In the first chapter she begins by situating Macrobius and his work in the context of the intellectual life of late antiquity, understood as a period comprising approximately the 3 rd -8 th centuries. Macrobius, dating to the 5 th century, falls squarely in the center. This was a time when internal and external threats to the Roman world, as well as Christianization, prompted people to consider the real possibility of the end, or at least transformation, of Roman civilization, and to consider how best to develop a type of education that would preserve and transmit the thought of antiquity (82). Cardigni points out that education had long played an important role in constructing a sense of Roman cultural and political identity, or romanitas, among the educated classes (115); she outlines the ways in which study of grammar developed into the study of literary texts, and how this helped create, by late antiquity, a canon of literary texts that were preserved, handed down, studied in schools, and the subject of studies and commentaries (125-127). This was in support of goals established for education before late antiquity, namely, the production of good citizens and the maintenance of social equilibrium (137). However, the increasing centrifugal tendencies of late-antique society, along with Christianization, led people to rethink the purpose and means of education. Macrobius, she suggests, is looking to draw the emphasis away from a traditional education focused on grammar and the quadrivium (118-119) to one more focused on summarizing and passing on the knowledge of antiquity.
In her second chapter, Cardigni argues that the idea of literary genre – rooted in Plato’s Republic and Aristotle’s Poetics – is more fundamental to an understanding of late-antique literary and intellectual life than has often been previously acknowledged, and is a basic principle around which texts were classified in their relation to one another and, in particular, to their predecessors (139-142). She points out that as education gave greater emphasis to preserving the works and thought of the past, one popular genre to emerge was the compilation, such as Aulus Gellius’ Attic Nights or Macrobius’ own Saturnalia (151). At the same time the commentary, although having its roots in earlier Greek and Roman literary history, also became more common, as a way of passing on and interpreting the great literary works of the past. The shift in educational focus gave greater emphasis and importance to such didactic genres and helped confer auctoritas on the works of the past and on the intellectual and educational tradition (153).

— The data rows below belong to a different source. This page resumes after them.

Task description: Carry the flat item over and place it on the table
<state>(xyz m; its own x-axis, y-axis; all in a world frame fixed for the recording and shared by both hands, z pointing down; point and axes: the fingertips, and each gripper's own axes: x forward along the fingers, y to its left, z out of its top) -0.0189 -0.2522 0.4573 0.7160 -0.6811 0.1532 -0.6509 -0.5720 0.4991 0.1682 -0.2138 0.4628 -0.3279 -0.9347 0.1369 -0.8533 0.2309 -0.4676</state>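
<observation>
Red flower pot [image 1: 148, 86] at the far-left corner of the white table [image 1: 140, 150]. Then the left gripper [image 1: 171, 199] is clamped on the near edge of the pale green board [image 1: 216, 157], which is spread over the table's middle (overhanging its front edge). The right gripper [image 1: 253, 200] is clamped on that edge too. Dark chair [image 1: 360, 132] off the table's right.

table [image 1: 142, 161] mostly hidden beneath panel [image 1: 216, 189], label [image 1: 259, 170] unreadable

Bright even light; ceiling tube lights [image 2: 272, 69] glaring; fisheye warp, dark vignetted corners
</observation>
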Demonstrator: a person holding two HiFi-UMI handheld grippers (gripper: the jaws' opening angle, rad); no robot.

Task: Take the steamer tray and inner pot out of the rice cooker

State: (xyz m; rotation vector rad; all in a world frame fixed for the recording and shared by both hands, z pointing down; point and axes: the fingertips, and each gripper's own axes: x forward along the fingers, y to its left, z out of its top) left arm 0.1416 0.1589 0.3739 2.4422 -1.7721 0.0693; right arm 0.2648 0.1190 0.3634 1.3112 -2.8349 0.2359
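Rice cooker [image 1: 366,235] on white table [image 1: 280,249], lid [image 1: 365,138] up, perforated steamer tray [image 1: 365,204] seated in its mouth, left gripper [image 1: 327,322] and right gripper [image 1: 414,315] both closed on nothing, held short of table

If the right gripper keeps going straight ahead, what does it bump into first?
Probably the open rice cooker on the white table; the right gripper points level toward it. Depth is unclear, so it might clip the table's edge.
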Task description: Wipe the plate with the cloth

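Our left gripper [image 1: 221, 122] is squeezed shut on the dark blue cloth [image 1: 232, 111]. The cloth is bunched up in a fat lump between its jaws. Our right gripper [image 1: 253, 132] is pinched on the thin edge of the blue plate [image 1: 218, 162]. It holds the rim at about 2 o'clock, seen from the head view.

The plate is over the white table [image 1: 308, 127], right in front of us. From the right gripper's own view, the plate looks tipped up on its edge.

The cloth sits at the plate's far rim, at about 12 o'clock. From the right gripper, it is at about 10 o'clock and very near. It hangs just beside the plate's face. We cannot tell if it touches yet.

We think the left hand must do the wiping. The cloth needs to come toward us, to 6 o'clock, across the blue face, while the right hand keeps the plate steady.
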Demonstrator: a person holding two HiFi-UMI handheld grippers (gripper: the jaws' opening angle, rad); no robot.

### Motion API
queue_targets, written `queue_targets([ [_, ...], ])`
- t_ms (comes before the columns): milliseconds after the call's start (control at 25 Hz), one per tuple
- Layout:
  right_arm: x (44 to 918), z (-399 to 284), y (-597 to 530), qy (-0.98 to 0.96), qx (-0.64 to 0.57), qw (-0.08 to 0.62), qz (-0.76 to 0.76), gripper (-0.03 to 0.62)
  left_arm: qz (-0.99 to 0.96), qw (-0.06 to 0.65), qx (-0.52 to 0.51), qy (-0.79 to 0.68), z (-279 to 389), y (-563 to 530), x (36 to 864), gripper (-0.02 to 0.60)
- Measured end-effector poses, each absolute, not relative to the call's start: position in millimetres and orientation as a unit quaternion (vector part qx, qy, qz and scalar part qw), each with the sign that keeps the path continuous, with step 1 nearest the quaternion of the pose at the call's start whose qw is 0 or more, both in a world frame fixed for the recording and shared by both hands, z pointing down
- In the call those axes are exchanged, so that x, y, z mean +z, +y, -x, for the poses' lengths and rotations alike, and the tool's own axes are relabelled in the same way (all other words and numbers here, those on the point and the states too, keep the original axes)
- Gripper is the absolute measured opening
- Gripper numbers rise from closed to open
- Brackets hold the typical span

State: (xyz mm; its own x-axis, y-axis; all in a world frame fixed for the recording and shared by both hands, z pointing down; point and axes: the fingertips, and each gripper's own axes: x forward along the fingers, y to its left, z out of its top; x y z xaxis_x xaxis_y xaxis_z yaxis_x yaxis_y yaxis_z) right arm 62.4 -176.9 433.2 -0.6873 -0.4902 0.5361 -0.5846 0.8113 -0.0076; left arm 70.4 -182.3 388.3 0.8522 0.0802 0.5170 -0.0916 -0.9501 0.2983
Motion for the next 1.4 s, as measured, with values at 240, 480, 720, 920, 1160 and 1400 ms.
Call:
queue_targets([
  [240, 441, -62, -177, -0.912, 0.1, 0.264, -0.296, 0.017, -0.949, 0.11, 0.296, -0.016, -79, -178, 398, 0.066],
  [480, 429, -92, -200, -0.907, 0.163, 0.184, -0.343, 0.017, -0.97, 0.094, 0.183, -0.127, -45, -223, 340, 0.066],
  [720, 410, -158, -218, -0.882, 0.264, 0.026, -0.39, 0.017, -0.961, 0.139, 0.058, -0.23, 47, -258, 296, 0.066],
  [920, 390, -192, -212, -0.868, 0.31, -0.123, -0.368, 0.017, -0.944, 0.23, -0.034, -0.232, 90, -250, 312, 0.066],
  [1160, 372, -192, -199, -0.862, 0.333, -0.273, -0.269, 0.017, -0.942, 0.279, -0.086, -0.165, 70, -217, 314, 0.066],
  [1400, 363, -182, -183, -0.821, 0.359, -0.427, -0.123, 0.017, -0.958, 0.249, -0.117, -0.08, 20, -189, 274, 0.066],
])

In the third chapter Cardigni examines Macrobius’ commentary in light of her notions of genre, and, in particular, contrasts it with two contemporary commentaries also written in Latin: Servius’ commentary on the Aeneid (as an example of a scholarly commentary) and Calcidius’ commentary on the Timaeus (as an example of a philosophical commentary). She states that her goal is to demonstrate that, despite the many similarities among these three commentaries, Macrobius’ differs primarily in what she calls the “textual component”, or the “symbolic organization of the information” (225-226). She begins by examining a sample passage from Servius, looking in detail at what she calls the “lexical-grammatical analysis”, complete with tables mapping out the function of words and phrases in Servius’ exegesis (229ff). She suggests that the main goal of the detailed grammatical analysis by Servius, a grammarian, was to serve the purposes of the schools and of grammatical education. Macrobius, by contrast, was engaging in a critique of the scholarly establishment and its purposes, based on Neoplatonist ideas. Rather than engaging in careful study of the language and its function, he is more concerned with summarizing and transmitting the ideas of an era that, for him, is already “the past” (244-245). She performs a similar comparative analysis between Calcidius and Macrobius, in which Macrobius’ numerological emphasis and the character of Scipio as a figure of auctoritas emerge as distinctive features of his commentary (269ff.). She concludes that the three commentaries she has examined represent three levels of reading: the superficial, focusing on the specific words of the text commented on, is exemplified by Servius; the “allegorical-referential”, focusing on what the words of the text symbolize, which is embodied in Calcidius; and what she calls the “intertextual interpretative”, is illustrated by Macrobius. This focuses neither on the words of the text nor on their symbolic references, but rather on the literary content, or fabula, of the text being commented on. This leads to what Cardigni describes as a “narrative-fictional” commentary, in which Macrobius uses Cicero’s text as a basis to construct a narrative in which the figure of Scipio emerges as the exemplar of romanitas. In doing so, she argues, Macrobius has written a work that, while ostensibly a commentary, actually transcends that genre by becoming a narrative in its own right (371-374).
The fourth chapter is largely a restatement and elaboration of these ideas as well as a discussion of Macrobius’ purpose in using the commentary form to create a symbolic fabula and the portrayal of Scipio as an exemplary reader and interpreter of the past (443-446).
Cardigni’s book is argued in great detail and is densely written but in a fluid style. Her analysis, particularly in chapter three, sometimes feels overwhelmed by minutiae – perhaps not surprising in a reworking of a dissertation – but she seems equally at home with philology, history, and literary theory. She shows great familiarity not only with the primary texts she discusses but also with a wide variety of literature and scholarship in several languages. She includes an extensive bibliography, organized by topic. In many ways her work seems less concerned with Macrobius and his commentary or the Somnium in particular, than with the literary and intellectual climate of late antiquity. She appears to have chosen Macrobius’ work as a touchstone because it embodies many of the qualities she discusses: it illustrates both the way in which late antique thinkers hearkened back to the “classics” of the past (and, in doing so, helped create the Western literary canon) and the role they played in summarizing and transmitting ancient literature and thought to the later medieval world. While of interest and use mainly to specialists, this is a valuable contribution to the study of the intellectual culture of late antiquity, the codification and transmission of classical literature and thought, and the development of the Western medieval intellectual tradition.
Notes
1. Stahl, William Harris. Macrobius: Commentary on the Dream of Scipio. New York: Columbia University Press, 1952, p. 9.
2. Stahl, p. 10.
3. Cardigni, Julieta. “El comentario como género de la memoria: Commentarii in Somnium Scipionis de Macrobio (1. 2. 17-20).” Habis 39 (2008), 275-283, p. 276.